Consider the function $f(x,y)=x^2+y$. If you agree that $x$ and $y$ in the definition of $f$ are just placeholders you should agree that $f(y,x)=y^2+x$ and that $f(t,t^2)=2t^2$.

Now the question is: what does $\partial f / \partial x$ means? Written like that one would interpret $\partial/\partial x$ as the derivative of $f$ with respect to the first variable. Notice here that the variable $x$ is no more a simple place-holder but has a conventional meaning.

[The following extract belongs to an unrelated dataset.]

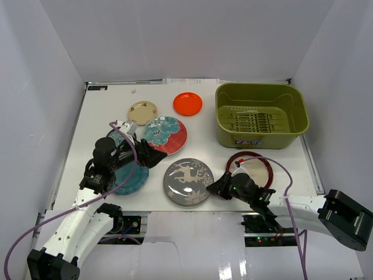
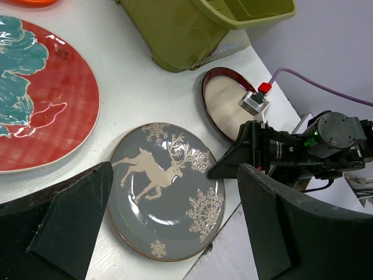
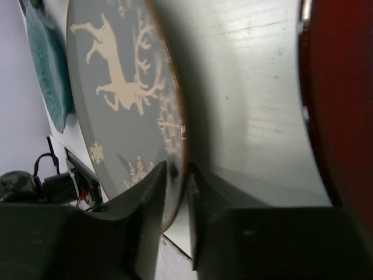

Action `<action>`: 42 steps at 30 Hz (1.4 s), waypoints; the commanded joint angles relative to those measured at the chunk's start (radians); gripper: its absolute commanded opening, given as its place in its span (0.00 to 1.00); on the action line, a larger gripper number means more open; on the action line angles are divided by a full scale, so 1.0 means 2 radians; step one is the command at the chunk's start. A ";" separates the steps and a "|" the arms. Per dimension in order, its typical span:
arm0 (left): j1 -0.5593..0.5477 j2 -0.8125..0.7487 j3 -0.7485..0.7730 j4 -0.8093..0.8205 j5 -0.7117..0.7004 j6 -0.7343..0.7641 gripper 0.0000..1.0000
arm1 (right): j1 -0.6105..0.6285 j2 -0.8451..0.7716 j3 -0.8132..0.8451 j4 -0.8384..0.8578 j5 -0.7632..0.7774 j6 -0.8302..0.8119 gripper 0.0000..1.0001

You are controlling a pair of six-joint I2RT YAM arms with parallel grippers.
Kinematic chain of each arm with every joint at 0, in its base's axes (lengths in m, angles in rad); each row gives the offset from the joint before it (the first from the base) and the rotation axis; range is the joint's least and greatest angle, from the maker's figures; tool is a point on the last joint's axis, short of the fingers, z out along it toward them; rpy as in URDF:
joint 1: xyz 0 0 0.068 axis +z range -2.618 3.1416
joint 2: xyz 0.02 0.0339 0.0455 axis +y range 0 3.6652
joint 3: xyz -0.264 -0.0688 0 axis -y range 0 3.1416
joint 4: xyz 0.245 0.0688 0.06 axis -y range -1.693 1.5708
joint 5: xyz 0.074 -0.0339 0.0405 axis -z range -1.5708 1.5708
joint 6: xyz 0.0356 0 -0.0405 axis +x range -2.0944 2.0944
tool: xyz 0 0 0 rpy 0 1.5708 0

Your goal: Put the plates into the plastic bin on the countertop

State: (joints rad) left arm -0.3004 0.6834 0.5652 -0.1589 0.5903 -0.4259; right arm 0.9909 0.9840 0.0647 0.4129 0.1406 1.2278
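The white desk (image 1: 204,143) holds an orange plate (image 1: 187,104), a tan plate (image 1: 143,112), a red plate (image 1: 166,135) with teal flowers and a plain teal plate (image 1: 133,179). A grey plate (image 1: 187,181) shows a cream deer and snowflakes; the bin (image 1: 256,132) is olive green.

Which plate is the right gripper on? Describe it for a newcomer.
From the olive-green bin at the far right of the countertop, come to the near edge. The middle plate there is the grey deer plate, its rim between the fingers of the right gripper. Only it is grey, with pale reindeer and snowflakes; beside it lie a red-rimmed plate and a teal plate.
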 commanded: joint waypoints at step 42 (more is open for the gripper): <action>0.004 0.018 -0.079 0.023 -0.197 -0.185 0.82 | -0.521 0.037 0.574 -0.246 -0.176 -0.280 0.08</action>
State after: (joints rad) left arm -0.2947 0.7319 0.4191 -0.1413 0.2012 -0.8013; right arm 0.0265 1.1175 1.1858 -0.2226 -0.0154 0.6235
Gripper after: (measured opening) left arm 0.829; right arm 0.078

For example consider the following: $$ \frac{\partial f(y,x)}{\partial x}. $$ Now the interpretation is not clear... you mean the derivative with respect to the first or the second variable?

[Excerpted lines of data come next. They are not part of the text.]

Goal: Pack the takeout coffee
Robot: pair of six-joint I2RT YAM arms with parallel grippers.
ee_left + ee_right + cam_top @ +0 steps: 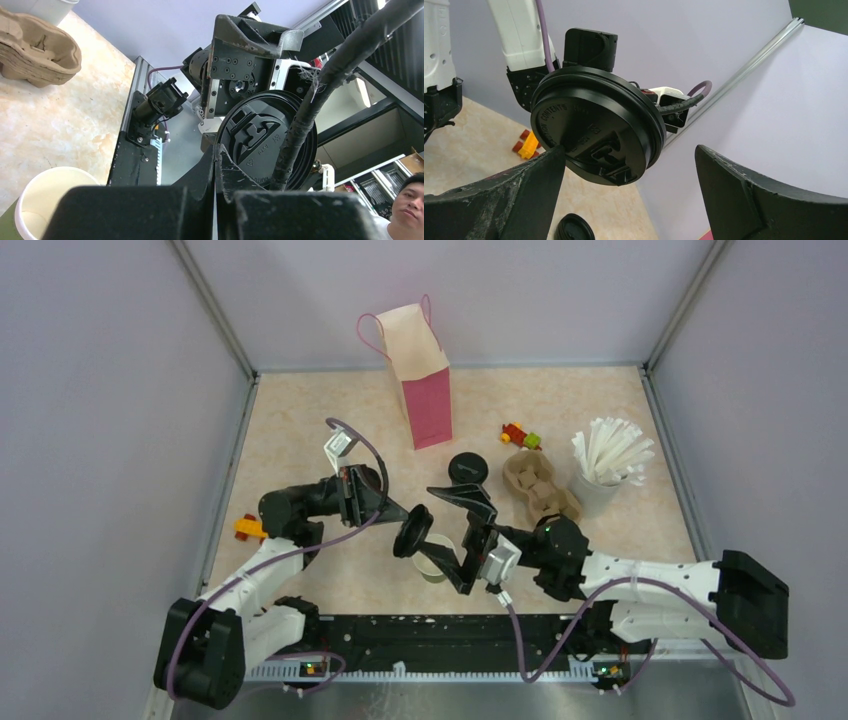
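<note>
My left gripper [398, 516] is shut on the rim of a round black lid [412, 531], which it holds on edge above the table. The left wrist view shows that lid [265, 140] just past my closed fingertips [216, 150]. My right gripper [440, 530] stands wide open facing it. The lid [594, 132] hangs between its fingers [539, 175], close to the left one. Under the lid stands an open cup [435, 560], pale inside [45, 200]. A second black lid [468, 469] lies flat on the table [574, 227].
A brown pulp cup carrier [540, 487] lies right of centre, with a cup of white straws [605, 465] beside it. A pink paper bag [425, 380] stands at the back. Toy bricks lie at the back [520, 435] and at the left wall [247, 528].
</note>
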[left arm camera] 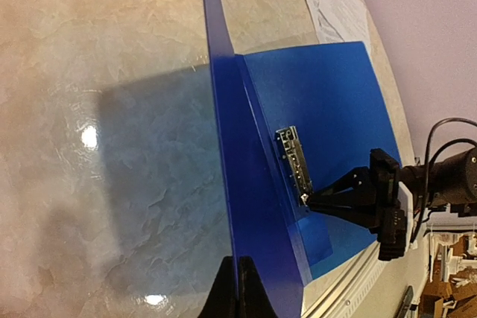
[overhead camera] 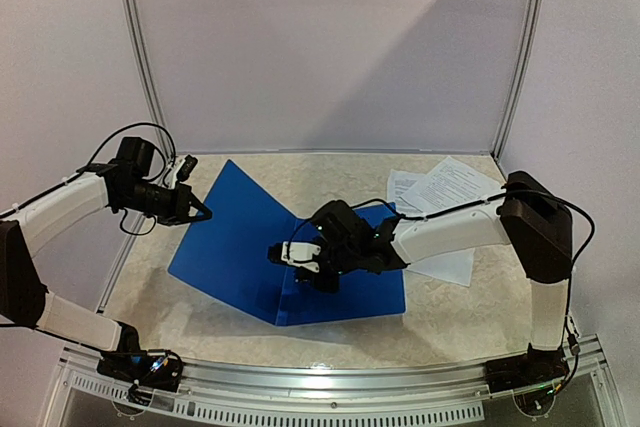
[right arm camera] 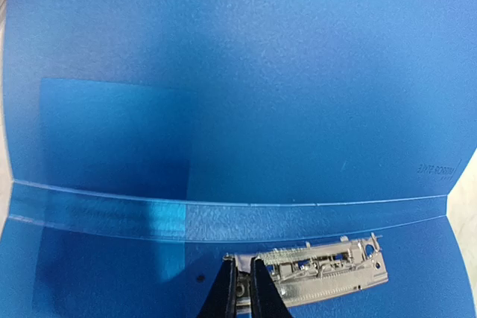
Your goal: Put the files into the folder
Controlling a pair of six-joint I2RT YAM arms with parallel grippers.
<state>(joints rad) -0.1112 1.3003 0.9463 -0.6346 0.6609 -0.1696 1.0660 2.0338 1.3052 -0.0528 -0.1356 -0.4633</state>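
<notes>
The blue folder (overhead camera: 240, 237) lies open on the table, its left cover raised at a slant. My left gripper (overhead camera: 205, 212) is shut on the edge of that cover (left arm camera: 223, 147) and holds it up; the fingers pinch the thin edge (left arm camera: 238, 288). My right gripper (overhead camera: 278, 253) is over the inner spine, shut on the near end of the metal clip (right arm camera: 328, 273), its fingertips (right arm camera: 244, 277) squeezing the clip's tab. The clip also shows in the left wrist view (left arm camera: 294, 163). The files (overhead camera: 445, 187), white printed sheets, lie on the table at the back right, partly under my right arm.
Grey walls and metal posts close in the back and sides. A metal rail (overhead camera: 330, 387) runs along the near edge. The marbled table top (overhead camera: 330, 172) shows behind the folder.
</notes>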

Mixing variables like that is not good... but sometimes one should be prepared to solve the ambiguity. Consider a function $f(x,t)$ which represent a quantity which depends on space $x$ and time $t$. So it is understood that $\partial f/\partial t$ is the derivative with respect to the second component (which is time). Suppose now that you have a particle which moves with the law $x=t^2$. If you evaluate the function $f$ on the particle you get $$ f(x(t),t) $$ and if you want to compute the derivative of this function you can use the chain rule and obtain: $$ \frac{d}{dt} f(x(t),t) = \frac{\partial}{\partial x} f(x(t),t)\cdot x'(t) + \frac{\partial }{\partial t} f(x(t),t). $$ Now the point is that often it is useful to reduce the notation writing $x$ in place of $x(t)$ and $f$ in place of $f(x,t)$ so that previous formula could be written as $$ \frac{d}{dt} f(x,t) = \frac{\partial}{\partial x} f(x,t) \cdot x'(t) + \frac{\partial }{\partial t} f(x,t) $$ or $$ \frac{df}{dt} = \frac{\partial f}{\partial x} \cdot x' + \frac{\partial f}{\partial t}. $$

Now you see that $d/dt$ and $\partial/\partial t$ assume different meanings...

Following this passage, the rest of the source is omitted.